→ REQUIRED WORK: Within the entries below, how many lines carry the word "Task"? State the number and stop.

Records from a data collection
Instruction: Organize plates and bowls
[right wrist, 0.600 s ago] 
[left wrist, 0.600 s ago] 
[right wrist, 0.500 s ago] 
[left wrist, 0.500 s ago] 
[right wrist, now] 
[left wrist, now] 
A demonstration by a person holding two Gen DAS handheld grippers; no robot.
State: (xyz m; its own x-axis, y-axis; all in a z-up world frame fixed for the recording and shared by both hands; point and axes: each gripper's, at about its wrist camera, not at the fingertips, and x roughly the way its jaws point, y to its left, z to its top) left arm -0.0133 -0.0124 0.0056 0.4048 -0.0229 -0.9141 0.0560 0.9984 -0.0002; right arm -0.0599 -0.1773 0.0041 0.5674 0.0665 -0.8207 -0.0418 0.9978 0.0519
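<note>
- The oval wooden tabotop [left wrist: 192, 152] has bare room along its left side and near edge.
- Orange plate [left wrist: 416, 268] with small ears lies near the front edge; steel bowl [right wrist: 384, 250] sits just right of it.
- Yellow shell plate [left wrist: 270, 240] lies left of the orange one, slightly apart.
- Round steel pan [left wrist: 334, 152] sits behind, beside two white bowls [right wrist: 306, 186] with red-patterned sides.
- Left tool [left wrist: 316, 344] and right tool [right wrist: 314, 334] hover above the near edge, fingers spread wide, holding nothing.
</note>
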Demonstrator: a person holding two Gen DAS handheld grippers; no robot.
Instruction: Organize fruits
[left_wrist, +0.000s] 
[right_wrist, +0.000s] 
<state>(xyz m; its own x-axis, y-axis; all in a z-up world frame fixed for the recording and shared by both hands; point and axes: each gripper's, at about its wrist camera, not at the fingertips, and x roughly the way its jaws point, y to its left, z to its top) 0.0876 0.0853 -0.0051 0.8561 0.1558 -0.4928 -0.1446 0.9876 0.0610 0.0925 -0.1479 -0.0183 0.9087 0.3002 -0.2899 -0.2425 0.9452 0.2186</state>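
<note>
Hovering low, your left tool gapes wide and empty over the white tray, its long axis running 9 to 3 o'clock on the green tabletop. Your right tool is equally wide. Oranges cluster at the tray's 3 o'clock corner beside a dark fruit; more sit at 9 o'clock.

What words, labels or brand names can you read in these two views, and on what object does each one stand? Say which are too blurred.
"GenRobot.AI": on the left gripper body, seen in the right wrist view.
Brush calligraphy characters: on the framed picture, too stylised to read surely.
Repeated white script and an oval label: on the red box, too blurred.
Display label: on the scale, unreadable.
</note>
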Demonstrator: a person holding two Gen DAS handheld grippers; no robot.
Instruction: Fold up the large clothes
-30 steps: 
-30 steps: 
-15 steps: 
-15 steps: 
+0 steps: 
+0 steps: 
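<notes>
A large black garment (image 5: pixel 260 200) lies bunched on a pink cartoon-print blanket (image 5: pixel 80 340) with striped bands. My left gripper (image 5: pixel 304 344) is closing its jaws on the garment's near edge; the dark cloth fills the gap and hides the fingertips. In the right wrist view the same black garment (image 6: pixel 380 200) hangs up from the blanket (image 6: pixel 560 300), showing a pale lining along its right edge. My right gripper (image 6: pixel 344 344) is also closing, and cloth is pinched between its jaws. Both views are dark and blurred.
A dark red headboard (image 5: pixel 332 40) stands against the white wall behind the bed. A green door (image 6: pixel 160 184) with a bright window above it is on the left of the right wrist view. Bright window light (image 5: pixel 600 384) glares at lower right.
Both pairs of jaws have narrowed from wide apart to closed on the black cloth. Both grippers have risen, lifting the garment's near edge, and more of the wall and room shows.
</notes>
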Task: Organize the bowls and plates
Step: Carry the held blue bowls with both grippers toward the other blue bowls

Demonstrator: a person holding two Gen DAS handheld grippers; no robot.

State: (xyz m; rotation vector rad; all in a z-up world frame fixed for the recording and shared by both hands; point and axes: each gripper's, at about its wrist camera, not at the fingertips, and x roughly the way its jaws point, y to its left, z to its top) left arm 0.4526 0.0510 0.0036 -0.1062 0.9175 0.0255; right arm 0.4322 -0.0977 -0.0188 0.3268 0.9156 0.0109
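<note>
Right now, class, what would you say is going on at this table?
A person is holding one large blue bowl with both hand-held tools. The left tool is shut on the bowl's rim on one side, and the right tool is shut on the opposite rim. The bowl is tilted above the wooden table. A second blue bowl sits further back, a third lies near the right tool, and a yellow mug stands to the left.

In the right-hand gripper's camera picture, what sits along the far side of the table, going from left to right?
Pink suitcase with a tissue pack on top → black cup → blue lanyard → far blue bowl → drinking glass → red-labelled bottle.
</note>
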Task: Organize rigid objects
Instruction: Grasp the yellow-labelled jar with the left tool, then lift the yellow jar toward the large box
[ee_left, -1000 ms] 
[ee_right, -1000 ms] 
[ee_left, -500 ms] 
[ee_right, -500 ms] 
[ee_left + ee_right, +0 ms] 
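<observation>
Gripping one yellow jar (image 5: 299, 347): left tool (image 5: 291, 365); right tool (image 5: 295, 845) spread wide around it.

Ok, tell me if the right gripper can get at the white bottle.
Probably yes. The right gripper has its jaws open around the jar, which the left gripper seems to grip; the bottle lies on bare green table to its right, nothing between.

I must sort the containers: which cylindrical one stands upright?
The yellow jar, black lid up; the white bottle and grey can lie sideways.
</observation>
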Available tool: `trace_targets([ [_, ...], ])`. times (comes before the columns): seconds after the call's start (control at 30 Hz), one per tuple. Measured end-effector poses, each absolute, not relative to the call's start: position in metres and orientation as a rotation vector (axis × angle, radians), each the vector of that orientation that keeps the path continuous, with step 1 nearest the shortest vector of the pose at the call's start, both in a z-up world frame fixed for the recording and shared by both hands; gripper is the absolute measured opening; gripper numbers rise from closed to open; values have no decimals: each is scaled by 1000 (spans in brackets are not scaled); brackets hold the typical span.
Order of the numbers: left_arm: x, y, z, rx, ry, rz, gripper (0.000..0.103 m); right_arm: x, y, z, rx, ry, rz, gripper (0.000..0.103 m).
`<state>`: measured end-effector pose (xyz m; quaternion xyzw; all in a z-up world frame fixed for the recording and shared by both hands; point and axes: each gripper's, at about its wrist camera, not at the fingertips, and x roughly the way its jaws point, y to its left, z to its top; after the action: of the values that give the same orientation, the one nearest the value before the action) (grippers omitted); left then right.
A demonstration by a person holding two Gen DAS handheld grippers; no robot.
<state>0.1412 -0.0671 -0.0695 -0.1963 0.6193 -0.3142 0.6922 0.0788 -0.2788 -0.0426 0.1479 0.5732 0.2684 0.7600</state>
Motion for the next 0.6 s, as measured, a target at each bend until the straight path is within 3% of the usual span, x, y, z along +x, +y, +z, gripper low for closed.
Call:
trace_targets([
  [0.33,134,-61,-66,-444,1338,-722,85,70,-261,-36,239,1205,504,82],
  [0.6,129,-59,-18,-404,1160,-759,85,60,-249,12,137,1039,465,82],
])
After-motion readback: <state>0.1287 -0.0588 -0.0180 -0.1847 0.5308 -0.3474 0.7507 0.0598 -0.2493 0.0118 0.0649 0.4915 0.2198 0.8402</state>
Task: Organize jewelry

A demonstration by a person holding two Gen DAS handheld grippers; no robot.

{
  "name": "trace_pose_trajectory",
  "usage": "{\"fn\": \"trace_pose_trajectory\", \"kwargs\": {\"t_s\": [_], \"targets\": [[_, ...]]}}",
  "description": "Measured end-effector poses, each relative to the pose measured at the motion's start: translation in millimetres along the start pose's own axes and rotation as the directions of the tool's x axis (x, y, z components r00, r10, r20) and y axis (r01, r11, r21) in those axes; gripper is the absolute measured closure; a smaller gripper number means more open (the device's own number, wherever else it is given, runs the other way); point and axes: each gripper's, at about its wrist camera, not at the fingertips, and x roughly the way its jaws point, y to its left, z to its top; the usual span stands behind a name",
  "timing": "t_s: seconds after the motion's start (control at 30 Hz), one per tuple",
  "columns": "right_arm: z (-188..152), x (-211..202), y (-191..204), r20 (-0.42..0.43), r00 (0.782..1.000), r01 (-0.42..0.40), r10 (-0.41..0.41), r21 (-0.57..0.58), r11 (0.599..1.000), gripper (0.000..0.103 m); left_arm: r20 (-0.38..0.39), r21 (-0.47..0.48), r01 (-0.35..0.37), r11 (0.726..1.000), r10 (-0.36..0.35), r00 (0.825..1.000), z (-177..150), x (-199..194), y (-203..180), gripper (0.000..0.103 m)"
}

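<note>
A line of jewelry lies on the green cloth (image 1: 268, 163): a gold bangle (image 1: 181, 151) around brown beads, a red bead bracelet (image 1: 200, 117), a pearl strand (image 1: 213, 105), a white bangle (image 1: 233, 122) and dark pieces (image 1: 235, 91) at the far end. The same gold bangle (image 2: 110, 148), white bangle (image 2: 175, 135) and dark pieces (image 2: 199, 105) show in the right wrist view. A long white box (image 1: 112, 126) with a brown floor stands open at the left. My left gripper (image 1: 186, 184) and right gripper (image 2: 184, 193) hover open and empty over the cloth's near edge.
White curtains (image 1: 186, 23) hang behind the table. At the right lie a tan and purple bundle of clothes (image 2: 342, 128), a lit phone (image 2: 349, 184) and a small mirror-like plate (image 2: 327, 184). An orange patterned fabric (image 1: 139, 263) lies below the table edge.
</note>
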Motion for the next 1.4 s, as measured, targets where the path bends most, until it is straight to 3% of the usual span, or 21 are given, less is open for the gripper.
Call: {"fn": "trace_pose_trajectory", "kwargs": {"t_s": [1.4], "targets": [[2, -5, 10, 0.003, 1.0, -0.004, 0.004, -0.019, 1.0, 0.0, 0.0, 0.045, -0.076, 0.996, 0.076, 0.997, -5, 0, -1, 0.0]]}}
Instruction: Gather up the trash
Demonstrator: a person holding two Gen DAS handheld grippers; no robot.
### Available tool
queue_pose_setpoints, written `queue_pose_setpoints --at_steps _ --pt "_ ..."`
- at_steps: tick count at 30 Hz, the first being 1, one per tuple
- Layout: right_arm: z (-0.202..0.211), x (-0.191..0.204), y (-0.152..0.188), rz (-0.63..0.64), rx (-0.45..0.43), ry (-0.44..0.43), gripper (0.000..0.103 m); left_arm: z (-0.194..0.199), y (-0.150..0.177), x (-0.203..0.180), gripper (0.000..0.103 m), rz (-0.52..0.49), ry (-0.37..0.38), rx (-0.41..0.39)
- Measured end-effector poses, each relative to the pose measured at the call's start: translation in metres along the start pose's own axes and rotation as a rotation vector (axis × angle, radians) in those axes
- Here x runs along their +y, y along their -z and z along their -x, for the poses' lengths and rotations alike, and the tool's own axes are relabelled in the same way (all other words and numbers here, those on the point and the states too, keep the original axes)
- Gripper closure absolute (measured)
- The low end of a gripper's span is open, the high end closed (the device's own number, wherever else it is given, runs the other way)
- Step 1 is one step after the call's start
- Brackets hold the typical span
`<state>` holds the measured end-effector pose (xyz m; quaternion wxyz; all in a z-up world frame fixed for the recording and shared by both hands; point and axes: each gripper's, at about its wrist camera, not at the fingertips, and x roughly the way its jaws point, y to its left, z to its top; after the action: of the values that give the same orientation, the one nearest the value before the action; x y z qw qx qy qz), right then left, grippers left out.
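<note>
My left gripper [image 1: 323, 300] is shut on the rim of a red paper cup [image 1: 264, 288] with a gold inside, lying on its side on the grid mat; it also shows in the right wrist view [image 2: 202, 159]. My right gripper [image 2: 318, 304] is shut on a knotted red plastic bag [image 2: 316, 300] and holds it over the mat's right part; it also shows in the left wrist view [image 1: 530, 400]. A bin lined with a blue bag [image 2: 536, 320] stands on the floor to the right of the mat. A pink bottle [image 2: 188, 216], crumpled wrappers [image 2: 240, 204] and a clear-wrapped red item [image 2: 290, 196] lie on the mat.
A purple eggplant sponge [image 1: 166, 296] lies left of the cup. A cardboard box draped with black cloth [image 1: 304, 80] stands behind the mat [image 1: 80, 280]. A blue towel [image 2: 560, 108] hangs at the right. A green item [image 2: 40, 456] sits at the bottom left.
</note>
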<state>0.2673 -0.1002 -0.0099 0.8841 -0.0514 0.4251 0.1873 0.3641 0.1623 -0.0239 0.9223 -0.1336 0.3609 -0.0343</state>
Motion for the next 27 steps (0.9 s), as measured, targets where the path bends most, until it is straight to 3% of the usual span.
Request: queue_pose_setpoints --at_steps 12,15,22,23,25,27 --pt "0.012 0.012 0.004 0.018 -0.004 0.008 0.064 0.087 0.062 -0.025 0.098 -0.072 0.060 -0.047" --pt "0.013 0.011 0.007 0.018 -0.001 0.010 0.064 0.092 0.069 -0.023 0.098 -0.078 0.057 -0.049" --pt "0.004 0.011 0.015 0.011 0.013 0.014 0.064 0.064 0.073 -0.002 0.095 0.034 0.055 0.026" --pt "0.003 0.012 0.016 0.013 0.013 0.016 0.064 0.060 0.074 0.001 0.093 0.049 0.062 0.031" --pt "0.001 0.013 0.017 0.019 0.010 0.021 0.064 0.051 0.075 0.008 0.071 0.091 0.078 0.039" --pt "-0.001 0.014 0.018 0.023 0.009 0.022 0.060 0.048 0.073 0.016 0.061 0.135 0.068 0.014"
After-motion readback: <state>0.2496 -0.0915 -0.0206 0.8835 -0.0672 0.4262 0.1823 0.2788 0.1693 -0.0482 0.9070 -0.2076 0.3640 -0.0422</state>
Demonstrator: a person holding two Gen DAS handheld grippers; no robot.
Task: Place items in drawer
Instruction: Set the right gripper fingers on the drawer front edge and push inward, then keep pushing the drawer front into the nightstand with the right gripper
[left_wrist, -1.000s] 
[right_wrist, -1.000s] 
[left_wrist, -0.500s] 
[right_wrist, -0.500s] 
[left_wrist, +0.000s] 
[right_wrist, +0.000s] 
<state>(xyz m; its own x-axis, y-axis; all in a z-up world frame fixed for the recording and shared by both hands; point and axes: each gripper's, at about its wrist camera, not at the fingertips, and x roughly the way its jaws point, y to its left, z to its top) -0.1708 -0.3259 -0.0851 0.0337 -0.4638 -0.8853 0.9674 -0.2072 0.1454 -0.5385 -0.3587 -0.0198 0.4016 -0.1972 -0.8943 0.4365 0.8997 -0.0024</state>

→ RESULT OF THIS EXERCISE: 4